Hij kijkt Elsa aan, vraagt haar met zijn ogen wat hij moet doen. Ze haalt haar schouders op.
Dan zegt de vrouw weer iets. ‘Ruim een half jaar geleden heeft mijn broer zelfmoord gepleegd. Het verhaal vertelt min of meer zoals ik denk dat zijn laatste dag verlopen is. Ik denk eigenlijk dat ik het heb geschreven, als onderdeel van mijn verwerkingsproces. Maar mag ik u wat vragen? Ik vind het namelijk nogal raar, dat u me over mijn verhaal belt, en dat u daar zelfs mijn telefoonnummer voor opzoekt. Waarom doet u dat? Toch niet om me te vragen hoe ik op het idee ben gekomen?’

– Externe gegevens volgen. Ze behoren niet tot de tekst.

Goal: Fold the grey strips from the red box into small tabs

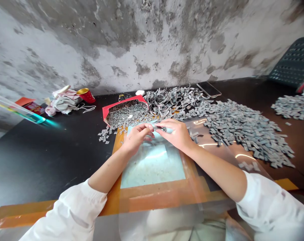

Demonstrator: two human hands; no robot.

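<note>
Above a pale blue sheet [152, 167], my two hands meet fingertip to fingertip. My left hand [139, 136] is closed in a pinch at the left end of a small grey strap piece [159, 128]. From the other side, the thumb and fingers of my right hand [177, 133] grip the same piece; its details are too small to make out. Just beyond lies an open red box [125, 100] full of small square grey buckle-like pieces [128, 112], several of them spilled at its left corner. Loose grey strips [177, 100] are heaped behind my right hand.
A large pile of short grey tabs [247, 129] spreads to the right, with another pile [294, 106] farther off. A phone [209, 89] lies near the wall. At left are a red cup [86, 95], crumpled cloth [65, 100] and a clear tube [18, 108]. Clear plastic film [162, 201] covers the front edge.
</note>
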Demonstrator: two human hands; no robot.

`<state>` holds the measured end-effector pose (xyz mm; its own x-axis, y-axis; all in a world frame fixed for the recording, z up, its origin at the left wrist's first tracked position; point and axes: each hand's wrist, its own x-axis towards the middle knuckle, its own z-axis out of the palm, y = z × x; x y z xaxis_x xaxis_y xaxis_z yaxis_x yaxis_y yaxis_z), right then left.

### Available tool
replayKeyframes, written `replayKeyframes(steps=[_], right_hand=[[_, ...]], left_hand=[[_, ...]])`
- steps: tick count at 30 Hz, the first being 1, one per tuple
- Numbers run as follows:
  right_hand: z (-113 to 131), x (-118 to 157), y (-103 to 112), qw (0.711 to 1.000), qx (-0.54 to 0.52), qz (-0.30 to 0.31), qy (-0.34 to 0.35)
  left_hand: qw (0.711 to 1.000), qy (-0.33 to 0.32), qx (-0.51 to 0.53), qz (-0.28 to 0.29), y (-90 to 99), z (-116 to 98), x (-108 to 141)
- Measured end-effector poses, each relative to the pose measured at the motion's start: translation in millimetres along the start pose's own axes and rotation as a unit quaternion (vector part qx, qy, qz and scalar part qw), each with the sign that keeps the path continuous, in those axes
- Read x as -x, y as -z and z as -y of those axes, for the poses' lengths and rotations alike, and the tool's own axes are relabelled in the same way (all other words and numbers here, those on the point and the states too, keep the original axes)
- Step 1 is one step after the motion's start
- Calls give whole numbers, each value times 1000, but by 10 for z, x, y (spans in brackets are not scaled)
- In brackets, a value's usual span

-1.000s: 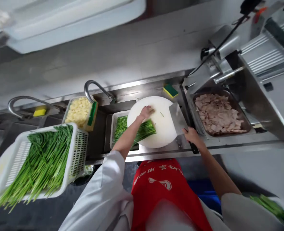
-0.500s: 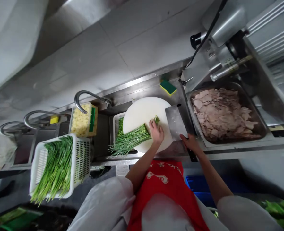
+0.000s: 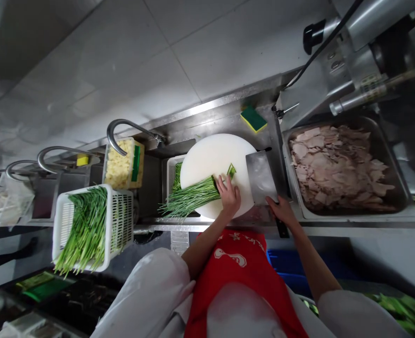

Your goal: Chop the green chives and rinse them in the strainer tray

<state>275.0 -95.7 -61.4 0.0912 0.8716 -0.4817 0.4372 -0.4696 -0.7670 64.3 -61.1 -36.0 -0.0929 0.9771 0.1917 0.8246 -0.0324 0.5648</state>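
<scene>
A bundle of long green stalks (image 3: 193, 196) lies across the left part of a round white cutting board (image 3: 210, 155), its tips hanging past the board's edge. My left hand (image 3: 230, 195) rests on the board at the cut ends of the bundle, fingers apart. Just beyond its fingertips lie a few short cut pieces (image 3: 231, 170). My right hand (image 3: 281, 210) is wrapped round the handle of a wide cleaver (image 3: 261, 176), whose blade lies over the board's right edge.
White basket of green stalks (image 3: 108, 225) at left, beside a tub of pale yellow pieces (image 3: 118, 164). Smaller white basket (image 3: 169, 176) partly under the board. Sponge (image 3: 252, 119) behind it. Metal tray of sliced meat (image 3: 337, 164) at right, below a machine. Curved taps at left.
The view has shifted a little. The cleaver still lies at the board's right edge. The short pieces show more clearly beyond my left hand's fingers.
</scene>
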Motion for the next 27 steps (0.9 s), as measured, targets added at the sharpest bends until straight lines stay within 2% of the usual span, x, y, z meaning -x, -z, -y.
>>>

Hij zegt het meest logische wat in hem opkomt: ‘Nee hoor, dat vroeg ik alleen, omdat ik daar zelf benieuwd naar was. Ik bel, omdat ik u graag persoonlijk wil feliciteren. ‘Afscheidswoord’ is zo levensecht en meeslepend geschreven, dat u deze ronde de prijs voor de beste inzending wint!’